Heartland Community Action Agency had to cut the 15 slots in Meeker, Renville, McLeod and Kandiyohi counties this year, thanks to across-the-board federal budget cuts called the sequester.
At first glance that doesn’t sound like a lot of kids, but the effects of losing those 15 students in class can be far-reaching, according to Cathy Nelson-Messer, child and family development director at Heartland.
That’s 15 or more kids who could start kindergarten with a smaller vocabulary and a few kids whose chronic health concerns may not be addressed.
Heartland administers Head Start services for the four counties. The program provides quality pre-school education programs for children who have a special need and whose families meet income guidelines. The program offers classroom programs and home visits and currently has 276 slots funded by a federal grant.
Parenting education is also provided.
The cuts could have been deeper if not for state scholarships and other funding sources, Nelson-Messer said. The other funding could have been used to increase services, but was needed instead to try to lessen the impact of cuts, she said.
Head Start eliminated one classroom in the Litchfield area and also cut two teaching positions, Nelson-Messer said.
Families who qualify for Head Start have few other options for pre-school programs, she said, and many applicants have been put on waiting lists.
Statewide, 950 Head Start spaces were lost, and nationally, the number is more than 70,000.
The number of children who go without service is estimated to be about 25 percent higher than the number of spaces lost, Nelson-Messer said. When families leave the program mid-year, the space in class is taken by children on the waiting list. That means that the 15 slots lost to Heartland’s program might have served nearly 20 children.
“It’s not just the child who loses services,” she said. “It’s the family, extended family and community where they live.”
The ripple effect extends to schools that could have more kindergarteners who aren’t ready for kindergarten. Children who enter kindergarten unprepared can face long-term struggles in school.
“Head Start children are on a learning trajectory and making gains,” she said. “The majority meet their school readiness goals.”
The Head Start program screens children for health concerns, routinely finding some children each year who need glasses, have dental problems or have hearing loss. In addition, Head Start helps families gain access to nutrition programs “to make sure their children are eating well.”
Of the 15 children who would have been in those lost slots, “I would guess at least one needs glasses and one has chronic dental needs that aren’t being addressed,” she said. “It’s heartwarming, really, to know you have had a hand in helping a child see the world more clearly.”

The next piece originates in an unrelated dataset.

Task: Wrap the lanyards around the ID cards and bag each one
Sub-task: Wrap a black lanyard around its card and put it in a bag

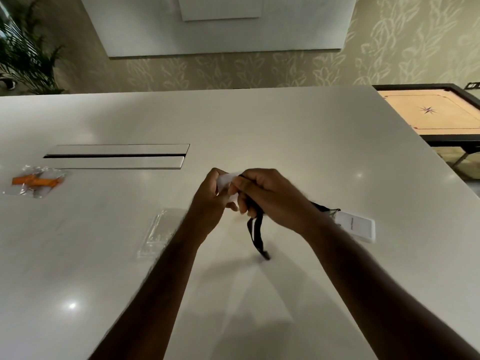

The majority of the families who qualify for Head Start have one or two parents who are working, Nelson-Messer said. An increasing number of families are homeless, either staying with friends or in some type of temporary housing.
The sequester cuts could continue at the rate of 5 percent a year for 10 years if Congress doesn’t agree on a new budget, she said. “It is disheartening to think they’re willing to go down that path.” The uncertainty of future funding makes it difficult to plan, and ongoing cuts could decimate the program, she added.
The uncertainty also can get in the way of the program’s goals. “We can’t keep raising expectations and not provide the vehicle with which we can support kids to meet those expectations,” she said.